A ransomware attack on Betty Jean Kerr People’s Health Centers based in St Louis, MO happened on September 2, 2019 and so its health centers staff were unable to access some types of patient, provider, and personnel data.
Betty Jean Kerr People’s Health Centers detected the security incident on September 3 and notified law enforcement. The healthcare provider received a ransom demand but decided not to pay it. A third-party IT company helped to recover the data, but the recovery of the encrypted data was not possible. The encrypted information is deemed permanently lost, except if the security researchers developed a decryptor that could recover the files.

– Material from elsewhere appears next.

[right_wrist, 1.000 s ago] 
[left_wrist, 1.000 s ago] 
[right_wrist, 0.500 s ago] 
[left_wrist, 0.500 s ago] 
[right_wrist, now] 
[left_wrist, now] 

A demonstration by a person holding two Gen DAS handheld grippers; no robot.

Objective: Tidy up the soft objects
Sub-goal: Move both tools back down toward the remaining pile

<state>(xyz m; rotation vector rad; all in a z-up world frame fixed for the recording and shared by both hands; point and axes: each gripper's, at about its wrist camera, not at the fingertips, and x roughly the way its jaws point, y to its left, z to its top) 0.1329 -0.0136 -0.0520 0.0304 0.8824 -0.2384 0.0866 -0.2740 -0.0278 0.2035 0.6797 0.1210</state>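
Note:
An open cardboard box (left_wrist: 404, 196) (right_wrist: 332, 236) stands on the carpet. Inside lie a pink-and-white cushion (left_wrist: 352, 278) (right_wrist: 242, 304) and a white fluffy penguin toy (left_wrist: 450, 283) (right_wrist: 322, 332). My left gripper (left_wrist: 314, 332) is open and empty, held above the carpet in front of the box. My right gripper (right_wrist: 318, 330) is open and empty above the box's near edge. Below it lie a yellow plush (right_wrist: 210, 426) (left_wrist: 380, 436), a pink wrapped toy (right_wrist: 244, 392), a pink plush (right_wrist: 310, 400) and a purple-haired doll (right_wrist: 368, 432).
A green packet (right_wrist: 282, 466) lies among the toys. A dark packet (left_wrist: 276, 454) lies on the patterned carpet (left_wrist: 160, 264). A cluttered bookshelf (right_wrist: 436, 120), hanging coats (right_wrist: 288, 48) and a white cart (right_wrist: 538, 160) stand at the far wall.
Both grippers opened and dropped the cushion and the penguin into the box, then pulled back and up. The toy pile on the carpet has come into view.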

It was not disclosed what type of ransomware the attackers used and if the backup data files were likewise encrypted.
The investigation results revealed that the types of information encrypted in the attack include patient names, addresses, birth dates, Social Security numbers, pharmacy information, medical insurance details, dental x-rays, and some clinical records. The patients affected by the ransomware attack got medical services at Betty Jean Kerr People’s Health Centers from 2011 to September 2, 2019. The ransomware attack had no impact on its electronic health record system.
Healthcare companies impacted by the breach wanted to be credentialed by People’s Health Centers from 2010 to September 2019. The information provided by those healthcare companies, such as names, location, and Social Security numbers, were likewise encrypted. The names, Social Security numbers and addresses of employees of People’s Health Centers from 2012 to September 2, 2019 were also encrypted.
People’s Health Centers has affirmed the encryption of information of the patients, providers, and employees, however, there’s no confirmation if the attackers viewed or copied any information during the ransomware attack. The people behind the attack are alleged to be from outside the U.S.A.
Altogether, the sensitive data of about 152,000 people were exposed. People’s Health Centers is providing 12 months of complimentary credit monitoring services to the people impacted by the security breach.